TASK INSTRUCTIONS: From the first line onward, reproduce the records exactly; the final line to include is the one holding "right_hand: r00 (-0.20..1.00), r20".

BEGIN RECORDS FOR THIS TASK

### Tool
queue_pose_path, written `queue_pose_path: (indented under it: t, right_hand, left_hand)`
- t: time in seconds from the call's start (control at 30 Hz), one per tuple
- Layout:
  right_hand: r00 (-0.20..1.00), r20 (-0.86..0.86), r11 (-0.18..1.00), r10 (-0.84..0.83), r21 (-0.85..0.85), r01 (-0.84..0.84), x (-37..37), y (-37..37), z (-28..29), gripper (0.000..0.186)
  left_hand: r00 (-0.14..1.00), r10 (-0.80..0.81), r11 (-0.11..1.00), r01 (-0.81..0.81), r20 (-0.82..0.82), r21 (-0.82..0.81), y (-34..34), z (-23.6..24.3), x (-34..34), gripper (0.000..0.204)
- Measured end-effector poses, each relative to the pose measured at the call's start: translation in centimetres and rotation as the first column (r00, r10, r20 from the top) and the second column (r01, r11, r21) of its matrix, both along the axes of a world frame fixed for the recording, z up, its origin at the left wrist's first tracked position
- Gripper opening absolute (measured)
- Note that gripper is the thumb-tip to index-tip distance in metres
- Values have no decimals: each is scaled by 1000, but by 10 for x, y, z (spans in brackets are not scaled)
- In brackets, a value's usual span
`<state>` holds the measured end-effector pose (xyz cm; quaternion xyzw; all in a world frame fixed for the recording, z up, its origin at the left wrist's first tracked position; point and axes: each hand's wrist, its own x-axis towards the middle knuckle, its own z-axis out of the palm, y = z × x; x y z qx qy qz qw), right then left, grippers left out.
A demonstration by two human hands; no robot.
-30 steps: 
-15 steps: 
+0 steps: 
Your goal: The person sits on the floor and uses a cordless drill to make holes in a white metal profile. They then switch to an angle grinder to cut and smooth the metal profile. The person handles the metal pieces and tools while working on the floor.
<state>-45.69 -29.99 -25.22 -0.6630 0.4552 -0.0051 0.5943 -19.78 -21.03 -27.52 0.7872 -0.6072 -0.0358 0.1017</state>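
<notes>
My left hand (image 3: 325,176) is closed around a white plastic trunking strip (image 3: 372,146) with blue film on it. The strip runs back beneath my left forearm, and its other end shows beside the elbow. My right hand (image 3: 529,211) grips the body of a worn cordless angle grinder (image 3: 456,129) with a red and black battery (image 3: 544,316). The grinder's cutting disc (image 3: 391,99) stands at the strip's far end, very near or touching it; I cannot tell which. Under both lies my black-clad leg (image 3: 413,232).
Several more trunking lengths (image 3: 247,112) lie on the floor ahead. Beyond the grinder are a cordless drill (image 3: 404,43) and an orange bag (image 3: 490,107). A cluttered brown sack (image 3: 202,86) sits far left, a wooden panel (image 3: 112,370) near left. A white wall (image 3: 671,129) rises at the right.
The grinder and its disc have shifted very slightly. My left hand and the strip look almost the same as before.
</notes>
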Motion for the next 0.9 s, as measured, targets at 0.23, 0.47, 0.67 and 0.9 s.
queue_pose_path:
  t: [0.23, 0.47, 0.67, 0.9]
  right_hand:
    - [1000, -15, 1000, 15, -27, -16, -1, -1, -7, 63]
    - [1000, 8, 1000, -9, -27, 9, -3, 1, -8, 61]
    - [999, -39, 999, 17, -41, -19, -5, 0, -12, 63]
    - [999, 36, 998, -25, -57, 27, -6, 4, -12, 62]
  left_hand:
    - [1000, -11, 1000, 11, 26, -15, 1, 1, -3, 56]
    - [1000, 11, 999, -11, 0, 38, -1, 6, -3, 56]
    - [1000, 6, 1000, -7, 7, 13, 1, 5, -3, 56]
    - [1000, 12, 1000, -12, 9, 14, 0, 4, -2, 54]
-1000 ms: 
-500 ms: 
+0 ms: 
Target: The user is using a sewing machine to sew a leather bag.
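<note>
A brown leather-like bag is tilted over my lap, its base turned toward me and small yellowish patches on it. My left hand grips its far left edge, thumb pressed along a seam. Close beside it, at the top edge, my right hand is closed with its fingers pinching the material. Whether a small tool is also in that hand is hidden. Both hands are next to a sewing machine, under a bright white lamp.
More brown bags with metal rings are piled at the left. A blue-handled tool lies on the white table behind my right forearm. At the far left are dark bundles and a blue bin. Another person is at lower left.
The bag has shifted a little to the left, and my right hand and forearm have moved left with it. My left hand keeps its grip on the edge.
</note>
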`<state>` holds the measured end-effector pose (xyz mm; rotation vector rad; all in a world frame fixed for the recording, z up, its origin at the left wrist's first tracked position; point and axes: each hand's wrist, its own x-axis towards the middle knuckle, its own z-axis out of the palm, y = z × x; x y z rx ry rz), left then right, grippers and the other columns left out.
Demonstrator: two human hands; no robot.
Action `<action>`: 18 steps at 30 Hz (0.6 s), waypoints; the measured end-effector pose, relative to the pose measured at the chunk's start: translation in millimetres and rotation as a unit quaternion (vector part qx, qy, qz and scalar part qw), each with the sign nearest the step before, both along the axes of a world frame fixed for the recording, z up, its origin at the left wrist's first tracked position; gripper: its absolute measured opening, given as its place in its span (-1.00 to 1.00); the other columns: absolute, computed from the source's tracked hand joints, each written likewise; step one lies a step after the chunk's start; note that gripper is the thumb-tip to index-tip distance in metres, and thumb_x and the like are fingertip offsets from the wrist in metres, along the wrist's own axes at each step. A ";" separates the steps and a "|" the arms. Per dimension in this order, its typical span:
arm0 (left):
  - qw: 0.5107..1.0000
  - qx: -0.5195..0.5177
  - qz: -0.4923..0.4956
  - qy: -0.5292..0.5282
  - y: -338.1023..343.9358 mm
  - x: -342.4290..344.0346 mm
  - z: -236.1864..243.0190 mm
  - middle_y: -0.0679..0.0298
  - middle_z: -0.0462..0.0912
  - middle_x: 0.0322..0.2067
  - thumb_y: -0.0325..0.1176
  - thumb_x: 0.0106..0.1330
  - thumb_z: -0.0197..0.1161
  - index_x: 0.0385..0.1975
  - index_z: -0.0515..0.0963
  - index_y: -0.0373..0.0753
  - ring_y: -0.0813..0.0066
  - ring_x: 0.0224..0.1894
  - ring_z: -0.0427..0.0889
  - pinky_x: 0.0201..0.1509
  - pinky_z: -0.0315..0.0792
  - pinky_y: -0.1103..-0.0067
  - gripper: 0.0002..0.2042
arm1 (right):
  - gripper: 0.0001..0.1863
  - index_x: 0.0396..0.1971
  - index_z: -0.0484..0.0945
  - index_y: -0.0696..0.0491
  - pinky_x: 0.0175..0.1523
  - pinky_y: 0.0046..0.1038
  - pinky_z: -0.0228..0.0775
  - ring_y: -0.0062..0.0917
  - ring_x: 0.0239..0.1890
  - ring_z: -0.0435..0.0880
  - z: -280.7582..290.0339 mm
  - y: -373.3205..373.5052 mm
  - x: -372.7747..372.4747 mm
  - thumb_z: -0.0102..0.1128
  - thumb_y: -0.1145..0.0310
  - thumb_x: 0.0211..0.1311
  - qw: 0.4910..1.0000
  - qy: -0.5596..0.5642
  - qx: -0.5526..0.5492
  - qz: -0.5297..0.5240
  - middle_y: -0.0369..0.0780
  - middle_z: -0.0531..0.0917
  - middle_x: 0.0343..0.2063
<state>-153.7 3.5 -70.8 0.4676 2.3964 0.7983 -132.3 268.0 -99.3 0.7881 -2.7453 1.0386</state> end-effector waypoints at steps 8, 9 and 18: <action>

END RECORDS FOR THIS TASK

RESPONSE TO THE TASK:
### Tool
queue_pose_path, written `queue_pose_path: (indented under it: t, right_hand, left_hand)`
- t: time in seconds from the call's start (control at 30 Hz), one per tuple
- Layout:
  right_hand: r00 (-0.20..1.00), r20 (-0.86..0.86), r11 (-0.18..1.00), r10 (-0.84..0.83), r21 (-0.85..0.85), r01 (-0.84..0.84), x (-37..37), y (-37..37), z (-28..29), gripper (0.000..0.186)

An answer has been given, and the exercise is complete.